Revision as of 18:26, 20 May 2021

Putting the prod in production. Production Drive Committee - NARA - 534919.jpg
Deployments

Backport windows are set times for Wikimedia production deployments, are done by a member(s) of the backport deploy team (see below). They were historically known as SWAT deploy windows. Despite the name, they are used for configuration changes to production wikis as well as backports.
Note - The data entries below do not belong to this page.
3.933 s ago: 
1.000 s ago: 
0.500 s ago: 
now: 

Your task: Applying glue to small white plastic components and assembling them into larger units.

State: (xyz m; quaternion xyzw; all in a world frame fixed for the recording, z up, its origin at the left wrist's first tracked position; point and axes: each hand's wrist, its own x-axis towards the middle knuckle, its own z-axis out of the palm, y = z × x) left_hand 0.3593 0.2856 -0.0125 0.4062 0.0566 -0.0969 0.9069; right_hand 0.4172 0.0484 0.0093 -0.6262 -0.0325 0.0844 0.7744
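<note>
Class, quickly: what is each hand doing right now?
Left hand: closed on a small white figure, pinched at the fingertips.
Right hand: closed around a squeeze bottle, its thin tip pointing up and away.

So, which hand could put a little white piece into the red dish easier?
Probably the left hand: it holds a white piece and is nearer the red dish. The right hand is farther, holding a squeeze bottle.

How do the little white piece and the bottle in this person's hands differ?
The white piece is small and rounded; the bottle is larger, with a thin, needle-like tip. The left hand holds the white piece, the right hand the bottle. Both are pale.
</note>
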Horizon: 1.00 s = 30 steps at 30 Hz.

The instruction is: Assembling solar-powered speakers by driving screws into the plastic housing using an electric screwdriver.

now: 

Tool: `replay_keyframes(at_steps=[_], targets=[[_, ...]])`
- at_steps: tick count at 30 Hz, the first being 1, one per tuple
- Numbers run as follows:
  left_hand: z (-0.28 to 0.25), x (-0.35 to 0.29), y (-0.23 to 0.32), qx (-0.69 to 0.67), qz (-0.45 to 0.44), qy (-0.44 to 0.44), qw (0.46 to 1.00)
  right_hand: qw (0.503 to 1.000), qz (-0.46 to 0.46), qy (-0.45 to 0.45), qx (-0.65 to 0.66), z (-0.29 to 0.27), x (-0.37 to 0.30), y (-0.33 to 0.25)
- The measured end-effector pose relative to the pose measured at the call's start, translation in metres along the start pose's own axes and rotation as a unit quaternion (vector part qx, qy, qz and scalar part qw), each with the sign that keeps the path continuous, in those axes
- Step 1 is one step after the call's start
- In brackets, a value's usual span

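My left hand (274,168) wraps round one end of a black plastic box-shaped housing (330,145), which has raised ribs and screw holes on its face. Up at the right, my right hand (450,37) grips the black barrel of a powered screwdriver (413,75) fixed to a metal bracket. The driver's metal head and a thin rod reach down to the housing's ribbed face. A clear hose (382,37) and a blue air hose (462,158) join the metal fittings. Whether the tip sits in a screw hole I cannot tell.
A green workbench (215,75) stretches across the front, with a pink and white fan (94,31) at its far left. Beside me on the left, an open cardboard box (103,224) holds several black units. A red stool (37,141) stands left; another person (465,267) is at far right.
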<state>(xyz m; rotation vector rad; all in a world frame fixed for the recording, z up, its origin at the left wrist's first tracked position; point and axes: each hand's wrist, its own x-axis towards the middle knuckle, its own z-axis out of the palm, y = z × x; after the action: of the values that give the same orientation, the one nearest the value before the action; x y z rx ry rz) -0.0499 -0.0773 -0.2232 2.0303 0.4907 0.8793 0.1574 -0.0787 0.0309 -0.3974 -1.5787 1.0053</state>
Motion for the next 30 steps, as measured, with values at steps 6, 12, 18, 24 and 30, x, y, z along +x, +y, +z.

The purpose is to provide a known window for people to get bug fixes deployed ahead of the normal cadence (currently, weekly) without having to beg people to do the deployment for them; the team is there to do the deployment part. Similarly, it is usually advantageous to make configuration changes separate from train deploys so that effects of the reconfiguration can be distinguished from regressions caused by the train; the backport deploy team provides the expertise to safely deploy configuration changes.

The words MUST, CAN, MAY, etc. are to be interpreted in conformity with RFC:2119.

Guidelines

  • There will be at least one backport window deployer available and active during the window.
    • If no backport team member is around and available to do the deploys the window will be skipped. Please reschedule your patches.
  • All those submitting patches for deployment MUST be in #wikimedia-operations connect on libera.chat to communicate with the backport team member.
    • The backport team will ping the relevant developers at the start of the window and when theirs is up; they MUST be available. If they are not available the patch will NOT be deployed.
  • All communication MUST happen in #wikimedia-operations connect on libera.chat (not in separate team or area-specific channels)
  • Allowed types of patches Things not fitting these criteria should instead use the standard deploy window process
    • For mediawiki/core and mediawiki/extensions:
      • Fixes of regressions
      • Backports only (IOW: Everything should already be committed into master and tested on mw:Beta Cluster and then "backported" to the relevant release branch)
    • For operations/mediawiki-config
      • Config changes (including enabling/disabling features, refactoring, etc)
      • Some changes may require their own Deployment Window.
  • Forbidden types of patches
    • Single patches that require more than one sync - in other words, changes to multiple files which depend on each other.
      • Instead, please break up the patches into multiple safe patches that can be deployed by themselves. See: task T187761
    • No new extensions
    • Nothing that still needs prior public communication with affected wikis (this is subjective at times, and the backport team reserves the right to not deploy if they feel uncomfortable)
  • The backport team may ask questions regarding the patches to understand the implications and assess risk. The relevant developers should ideally be on IRC in the hour prior to the backport window.
  • The backport team MUST be comfortable with the patch going out and CAN veto any proposed patch they are not comfortable with for ANY reason.
  • Our windows have a limit of 6 patches.
    • NOTE: Cherry-picking a patch to both release branches counts as 2 as they will be separate deployments.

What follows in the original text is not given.